C’est le cas de Peau d’âne. Le vrai masque de Peau d’âne, ça n’est pas sa peau d’âne, c’est sa beauté et son titre de princesse, ces qualités auxquelles s’arrête la foule. La peau d’animal qu’elle revêt lui permet de jeter bas ce masque vulgaire, sur lequel le commun la juge, et de révéler sa vraie nature à ceux qui la cherchent vraiment, c’est-à-dire à ceux qui ne s’arrêtent pas à l’apparence des choses. Car le second masque, celui qui se place au dessus du premier, a cet autre pouvoir, immense : permettre de démasquer les hypocrites et les fourbes, ceux qui parlent d’amour et ne pensent que richesse, pouvoir ou jouissance.

Le second masque vient effacer tout ce qui en nous est superficiel et c’est pourquoi on peut le porter pour cacher le rictus dont le masque social a empreint notre visage, ce rictus devenu la seule chose que les autres voient. Ainsi, Romain Gary se libérant, avec le masque d’Émile Ajar, des habits compassés du diplomate, compagnon de la Libération et grand écrivain reconnu.

On peut, avec un masque, se libérer des préjugés, des pressentis, des prépensés qui accompagnent, qu’on le veuille ou non, notre passage dans le monde et qui de loin nous y précèdent : cette fonction qu’on occupe, et qui nous met en cases sur les réseaux sociaux ; cette beauté, qu’on a ou pas, et qui immédiatement nous classe dans telle ou telle catégorie ; cet âge qui s’attache à nous et qui fait qu’avant même d’avoir prononcé un mot, on aura été jugé ; ce genre, qu’on ne choisit pas et qui change tout à la façon dont on s’adresse à nous ; ce titre, ronflant ou modeste, qu’on affiche (ou non) – tous ces critères, tous ces éléments d’identité, tous ces rôles qui nous collent à la peau plus étroitement qu’une seconde peau et qui sont les seules choses que voient ceux qui nous croisent.

Le masque permet de passer outre cela car il oblige à prendre le temps de l’exploration, de l’attention et de la découverte.

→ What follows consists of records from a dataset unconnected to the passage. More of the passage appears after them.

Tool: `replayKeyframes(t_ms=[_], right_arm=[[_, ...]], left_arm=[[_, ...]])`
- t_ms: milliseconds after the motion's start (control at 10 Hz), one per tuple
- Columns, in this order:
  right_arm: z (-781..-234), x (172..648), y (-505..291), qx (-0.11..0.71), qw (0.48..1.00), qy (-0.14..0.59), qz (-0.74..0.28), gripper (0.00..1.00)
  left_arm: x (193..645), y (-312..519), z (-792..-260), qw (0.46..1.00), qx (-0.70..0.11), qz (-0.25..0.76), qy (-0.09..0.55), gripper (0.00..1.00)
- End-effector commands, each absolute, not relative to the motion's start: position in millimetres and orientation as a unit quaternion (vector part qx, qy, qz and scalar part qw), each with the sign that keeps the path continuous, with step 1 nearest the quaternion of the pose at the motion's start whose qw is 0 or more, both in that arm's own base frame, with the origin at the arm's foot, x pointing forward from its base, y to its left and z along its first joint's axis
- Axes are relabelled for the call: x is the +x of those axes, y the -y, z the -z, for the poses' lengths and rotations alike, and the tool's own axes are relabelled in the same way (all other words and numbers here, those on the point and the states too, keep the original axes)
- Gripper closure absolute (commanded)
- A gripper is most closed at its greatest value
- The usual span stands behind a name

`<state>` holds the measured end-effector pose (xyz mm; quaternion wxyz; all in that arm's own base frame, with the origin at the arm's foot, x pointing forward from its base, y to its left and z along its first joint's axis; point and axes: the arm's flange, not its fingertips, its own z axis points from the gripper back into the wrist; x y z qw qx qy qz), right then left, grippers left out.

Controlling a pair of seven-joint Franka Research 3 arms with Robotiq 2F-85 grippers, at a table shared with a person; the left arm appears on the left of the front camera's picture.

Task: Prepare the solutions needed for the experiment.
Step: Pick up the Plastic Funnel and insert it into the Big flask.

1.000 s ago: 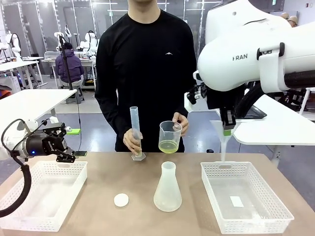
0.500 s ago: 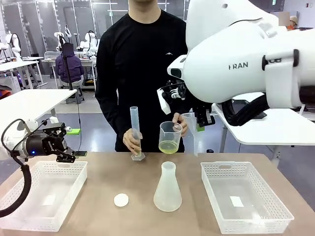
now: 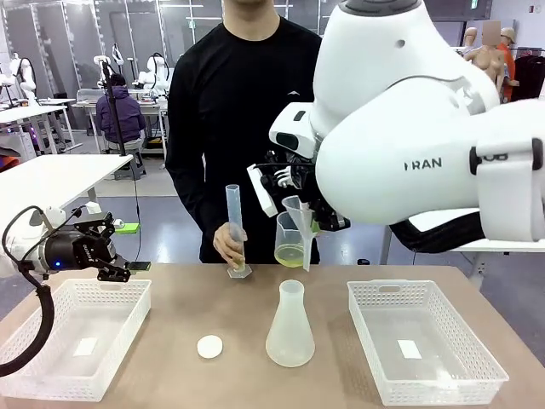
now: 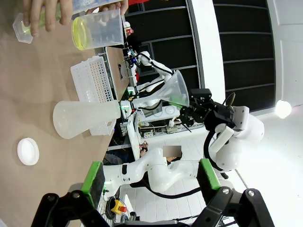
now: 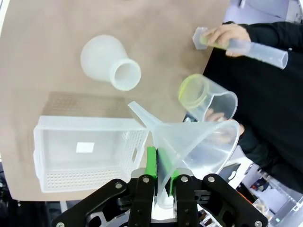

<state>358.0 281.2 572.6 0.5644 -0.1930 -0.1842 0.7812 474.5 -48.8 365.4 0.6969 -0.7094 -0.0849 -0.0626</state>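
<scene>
Right jaws: clamped on funnel (image 5: 199,146) rim, near flask (image 3: 290,328).
Left jaws: apart, holding nothing.
Risk: spout could miss the flask neck, so solution (image 3: 290,254) from the person's beaker (image 3: 288,228) spills onto worktop (image 3: 213,298).

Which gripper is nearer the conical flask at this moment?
Right. The right gripper, shut on the funnel, hangs just above and behind the conical flask. The left gripper, open, sits far off toward the table's left side, by the left tray.
</scene>
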Motion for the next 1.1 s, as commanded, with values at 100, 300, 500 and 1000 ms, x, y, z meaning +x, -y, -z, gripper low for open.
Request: replayKeyframes(t_ms=[100,300,500,1000], right_arm=[[-562,348,-281,-0.175,0.536,0.205,-0.800,0.94],[-561,345,-286,-0.171,0.531,0.206,-0.804,0.94],[-563,347,-292,-0.183,0.543,0.196,-0.796,0.94],[-551,351,-297,-0.198,0.537,0.216,-0.791,0.94]], left_arm=[[473,50,-369,0.693,-0.713,0.062,0.092,0.00],[473,50,-369,0.693,-0.713,0.062,0.092,0.00],[473,50,-369,0.693,-0.713,0.062,0.092,0.00],[473,50,-369,0.693,-0.713,0.062,0.092,0.00]])
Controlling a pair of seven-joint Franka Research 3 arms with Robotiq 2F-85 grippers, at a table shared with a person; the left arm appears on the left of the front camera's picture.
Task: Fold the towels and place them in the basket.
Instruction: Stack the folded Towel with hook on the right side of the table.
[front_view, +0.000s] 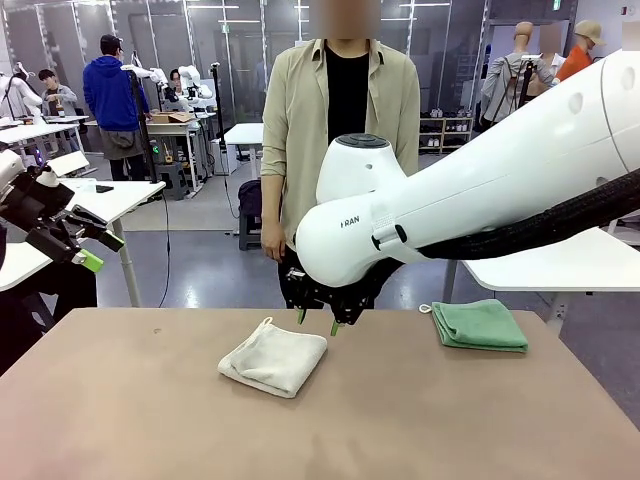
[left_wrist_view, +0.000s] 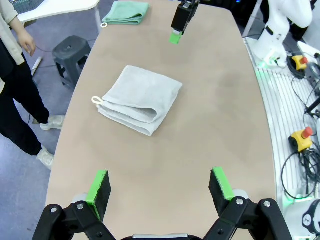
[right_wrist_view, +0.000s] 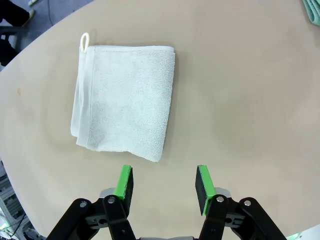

Il faut du temps à Belle pour découvrir que, derrière la Bête, se cache un coeur aimant et pur. Ce temps lui permet de percer la Bête à jour, de dévoiler sa vraie nature ; et il permet symétriquement à la Bête de mettre Belle à l’épreuve, de découvrir et de sonder son âme, et finalement de reconnaître sa pureté et sa clairvoyance.

Dans une société d’apparence, le masque peut être ce qui révèle.


 

PS : On aura reconnu, en introduction et conclusion de l’enregistrement de mes propos, la musique composée par Michel Legrand pour le très joli film de Jacques Demy.